In the 2003 Seve Cup, a European Tour match play event, Harrington called for a penalty on Olazabal. He accused him of fixing ball marks on the green that weren’t ball marks.

The only thing you can fix on the green is ball marks, not spike marks, not heel prints or anything else. Who knows what the truth was; sometimes fixing an old ball mark creates a situation where you get a twofer on a spike mark.

The etiquette is that if you have any doubt about whether it’s a ball mark, you call your opponent over to concur with you before you touch the green. But most players are certain, can’t imagine that anyone would doubt them and go ahead and fix it. The problem is that certainty is in the eye of the beholder. In this instance, Harrington disagreed. Olazabal was incensed that his integrity was being called into question. But he conceded the hole, lost the match and his team lost the Cup.

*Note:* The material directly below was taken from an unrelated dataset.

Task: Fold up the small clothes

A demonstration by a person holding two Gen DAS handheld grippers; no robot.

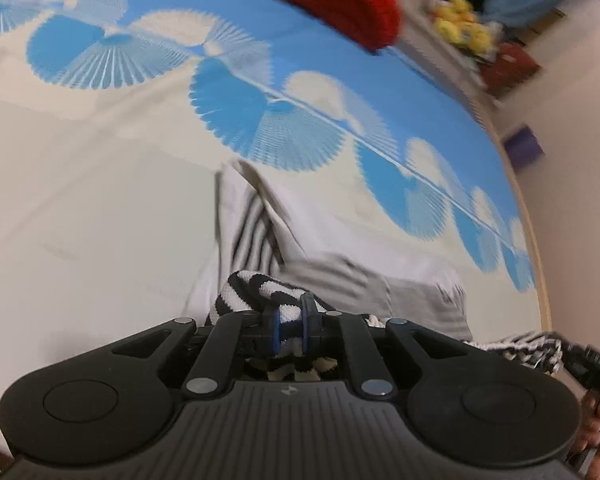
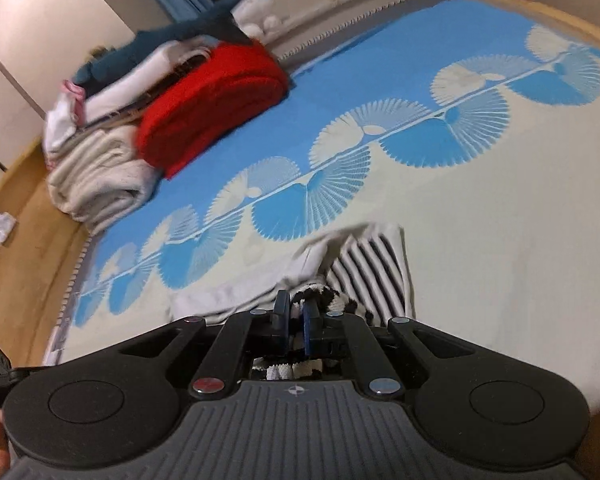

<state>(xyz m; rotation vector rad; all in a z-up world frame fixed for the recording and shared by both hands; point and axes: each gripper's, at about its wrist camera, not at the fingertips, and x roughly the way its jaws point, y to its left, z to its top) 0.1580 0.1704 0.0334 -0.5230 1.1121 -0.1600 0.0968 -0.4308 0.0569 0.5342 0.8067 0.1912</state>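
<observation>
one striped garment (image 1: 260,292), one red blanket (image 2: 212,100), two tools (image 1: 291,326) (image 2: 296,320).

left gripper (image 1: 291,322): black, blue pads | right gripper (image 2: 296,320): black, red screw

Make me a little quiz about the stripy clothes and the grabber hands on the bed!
1. True or false: the left gripper is shut on the black-and-white striped garment.
2. What colour is the folded blanket at the far end of the bed cover? A) green B) red C) purple
3. Fill in: the right gripper pinches the same striped ____.

Key: 1 true; 2 B; 3 garment.
</observation>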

Would he consider this when it came to the pick?

You know, I was very supportive of José when he got the captaincy.  I truly believe that he’s interested in winning the Ryder Cup.  And I know in my own situation, I’d be putting — I do believe José would do this.  From the character that he is, I believe he would put winning way above anything that’s personal.

The Ryder Cup means so much to Europe, particularly to José as a European player.  Nobody, bar Seve, would understand in his mind what it means to Europe.

He really didn’t want to discuss the Ryder Cup because he felt that it was what it was and any discussion along those lines diminished the tournament he was actually playing in, The Barclays. If he spoke positively about his chances, he could be viewed as overreaching and begging for a pick. If he spoke negatively about his chances, he could be seen as using false modesty to gain an edge.

See, every time I talk about this, I’m playing it down.

Look, it’s a tough situation I’m in.  I didn’t play enough — not playing in the bigger events outside of those four majors hurt my cause.  Not doing anything — playing solid but — that’s the way it is.  Look, at the end of the day, we’ll see how we get on this week.  I’m going to keep playing well and see what happens.  I’d dearly love to play in the Ryder Cup.  I’ve played four out of six Ryder Cups.  See, I’m starting to plead now.

Why is all of this relevant? Because the essence of mastery is to come to the table with a calm, clear and present mind. It’s the only way that you can pay attention to the most important things: the target and your shot to that target. Holding those images in your mind’s eye on each shot is hard enough.

We’ll see if Harrington can manage it with all these extraneous issues on his mind. He’s trying very hard not to have to think about it. But the media isn’t helping.